L'engagement britannique en Afghanistan depuis 2001 n'est pas mineur. Le Royaume de sa Très gracieuse majesté a dépensé dans ce qui a constitué  plus de 1 milliard de livres dans les opérations militaires et 1,65 milliard £ en aide au développement. Dans le pays, il y a actuellement à peu près 9000 Britanniques  et 210 civils. Depuis mai 2006, le Royaume-Uni est présent dans le sud de l'Afghanistan, dans la province d'Helmand. Un engagement payé au prix lourd (avec celui des Canadiens et des Américains). Le cap des 200 morts a été franchi, à la mi-août.

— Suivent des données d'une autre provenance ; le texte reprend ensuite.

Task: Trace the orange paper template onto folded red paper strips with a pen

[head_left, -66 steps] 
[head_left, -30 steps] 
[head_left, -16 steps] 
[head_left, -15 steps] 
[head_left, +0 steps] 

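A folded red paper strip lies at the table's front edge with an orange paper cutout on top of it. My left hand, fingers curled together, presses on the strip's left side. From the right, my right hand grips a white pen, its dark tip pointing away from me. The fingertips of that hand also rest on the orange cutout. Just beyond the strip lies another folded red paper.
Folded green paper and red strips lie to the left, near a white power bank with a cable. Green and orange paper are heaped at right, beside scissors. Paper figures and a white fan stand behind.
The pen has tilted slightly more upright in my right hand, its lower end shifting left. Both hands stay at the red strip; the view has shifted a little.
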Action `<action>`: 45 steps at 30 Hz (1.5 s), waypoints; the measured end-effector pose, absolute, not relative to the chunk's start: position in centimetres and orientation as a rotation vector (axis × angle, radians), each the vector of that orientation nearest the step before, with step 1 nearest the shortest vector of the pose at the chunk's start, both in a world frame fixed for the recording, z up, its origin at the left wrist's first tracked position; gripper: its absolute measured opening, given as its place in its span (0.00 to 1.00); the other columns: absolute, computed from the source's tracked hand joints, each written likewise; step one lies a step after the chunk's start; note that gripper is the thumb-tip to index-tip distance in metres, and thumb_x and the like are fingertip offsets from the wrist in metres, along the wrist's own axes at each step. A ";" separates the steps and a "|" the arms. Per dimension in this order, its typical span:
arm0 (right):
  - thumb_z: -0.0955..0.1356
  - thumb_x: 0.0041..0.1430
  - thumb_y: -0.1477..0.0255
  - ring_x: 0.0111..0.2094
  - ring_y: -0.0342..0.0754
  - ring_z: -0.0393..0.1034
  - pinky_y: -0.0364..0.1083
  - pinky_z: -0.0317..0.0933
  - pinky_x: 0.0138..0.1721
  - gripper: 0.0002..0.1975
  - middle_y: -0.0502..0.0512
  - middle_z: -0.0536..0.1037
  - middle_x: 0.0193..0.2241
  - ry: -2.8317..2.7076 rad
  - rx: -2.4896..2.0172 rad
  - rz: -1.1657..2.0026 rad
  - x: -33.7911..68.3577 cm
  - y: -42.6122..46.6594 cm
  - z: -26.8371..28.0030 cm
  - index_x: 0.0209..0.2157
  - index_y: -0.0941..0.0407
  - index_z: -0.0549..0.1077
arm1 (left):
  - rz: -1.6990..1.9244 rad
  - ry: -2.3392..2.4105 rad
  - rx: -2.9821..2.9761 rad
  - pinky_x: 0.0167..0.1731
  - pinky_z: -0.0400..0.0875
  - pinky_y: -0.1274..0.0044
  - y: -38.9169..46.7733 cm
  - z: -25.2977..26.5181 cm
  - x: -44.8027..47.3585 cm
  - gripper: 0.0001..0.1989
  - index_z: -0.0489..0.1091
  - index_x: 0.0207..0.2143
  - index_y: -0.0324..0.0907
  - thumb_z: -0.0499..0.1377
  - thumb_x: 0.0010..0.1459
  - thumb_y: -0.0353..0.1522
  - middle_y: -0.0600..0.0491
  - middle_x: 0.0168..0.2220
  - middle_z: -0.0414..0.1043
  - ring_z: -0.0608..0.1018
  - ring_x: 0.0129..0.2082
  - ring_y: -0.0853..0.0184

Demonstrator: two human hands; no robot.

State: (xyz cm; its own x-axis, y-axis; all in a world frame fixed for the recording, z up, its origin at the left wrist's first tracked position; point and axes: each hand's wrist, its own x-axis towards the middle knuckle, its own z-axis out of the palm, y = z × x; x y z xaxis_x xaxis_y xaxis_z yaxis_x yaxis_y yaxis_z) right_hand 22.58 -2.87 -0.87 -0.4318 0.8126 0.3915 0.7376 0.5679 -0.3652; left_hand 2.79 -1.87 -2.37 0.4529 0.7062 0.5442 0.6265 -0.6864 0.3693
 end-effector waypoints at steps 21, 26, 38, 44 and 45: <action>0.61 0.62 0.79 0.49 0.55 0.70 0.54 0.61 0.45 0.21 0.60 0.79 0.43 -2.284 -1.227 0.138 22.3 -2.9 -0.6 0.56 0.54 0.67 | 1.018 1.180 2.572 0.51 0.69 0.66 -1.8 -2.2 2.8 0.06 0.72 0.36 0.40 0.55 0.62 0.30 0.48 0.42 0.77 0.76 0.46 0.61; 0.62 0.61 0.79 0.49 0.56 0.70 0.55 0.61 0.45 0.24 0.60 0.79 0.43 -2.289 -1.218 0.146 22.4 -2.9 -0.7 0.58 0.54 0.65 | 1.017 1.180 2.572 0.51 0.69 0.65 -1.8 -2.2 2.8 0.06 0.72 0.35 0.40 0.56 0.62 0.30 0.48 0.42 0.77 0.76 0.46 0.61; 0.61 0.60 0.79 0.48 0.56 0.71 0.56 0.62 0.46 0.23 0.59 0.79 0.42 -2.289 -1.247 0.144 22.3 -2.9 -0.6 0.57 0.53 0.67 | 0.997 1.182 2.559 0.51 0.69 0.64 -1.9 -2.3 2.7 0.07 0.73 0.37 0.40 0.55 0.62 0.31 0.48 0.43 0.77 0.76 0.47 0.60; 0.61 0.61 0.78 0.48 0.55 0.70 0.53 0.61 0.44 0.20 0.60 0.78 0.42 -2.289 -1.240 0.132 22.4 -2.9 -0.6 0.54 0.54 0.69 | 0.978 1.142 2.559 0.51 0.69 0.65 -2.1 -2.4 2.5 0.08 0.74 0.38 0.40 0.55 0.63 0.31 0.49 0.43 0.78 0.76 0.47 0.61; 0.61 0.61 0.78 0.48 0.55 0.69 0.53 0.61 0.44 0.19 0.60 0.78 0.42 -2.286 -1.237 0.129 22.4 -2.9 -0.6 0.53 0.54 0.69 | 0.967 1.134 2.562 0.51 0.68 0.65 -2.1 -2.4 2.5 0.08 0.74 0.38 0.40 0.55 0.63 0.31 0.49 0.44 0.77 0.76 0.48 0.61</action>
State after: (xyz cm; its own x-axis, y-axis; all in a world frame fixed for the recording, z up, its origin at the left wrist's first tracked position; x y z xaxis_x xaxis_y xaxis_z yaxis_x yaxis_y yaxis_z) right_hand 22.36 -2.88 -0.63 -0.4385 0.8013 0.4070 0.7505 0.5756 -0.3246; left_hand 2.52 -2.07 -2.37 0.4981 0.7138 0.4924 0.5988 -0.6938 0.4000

Le dommage collatéral représente un danger en lui-même. Plusieurs paragraphes sont consacrés à certains sujets assez légèrement tabous dans les milieux officiels, comme les pertes civiles (NB : environ 4 fois les pertes alliées) et le traitement des détenus. Autrement dit les dommages collatéraux. "L'usage de la puissance aérienne et des actes d'une insensibilité culturelle considérable de la part de certaines forces de coalition sur une période longue ont causé des perceptions négatives chez (l'Afghan de la rue) sur l'effort international et militaire en Afghanistan". Les députés approuvent donc le changement de stratégie et de lignes directrices décidées par le nouveau chef des opérations de l'IFAS, le général américain Stanley McChrystal. Les députés "appellent le gouvernement" (britannique) à prendre des mesures "de protection approprié et plus proactives pour protéger les civils dans le futur". Les conditions dans lesquels sont traités les prisonniers et détenus aux mains des autorités afghanes reste aussi une "préoccupation importante" (le traitement des prisonniers détenus par les forces britanniques sera intégré dans le rapport annuel sur les Droits de l'homme).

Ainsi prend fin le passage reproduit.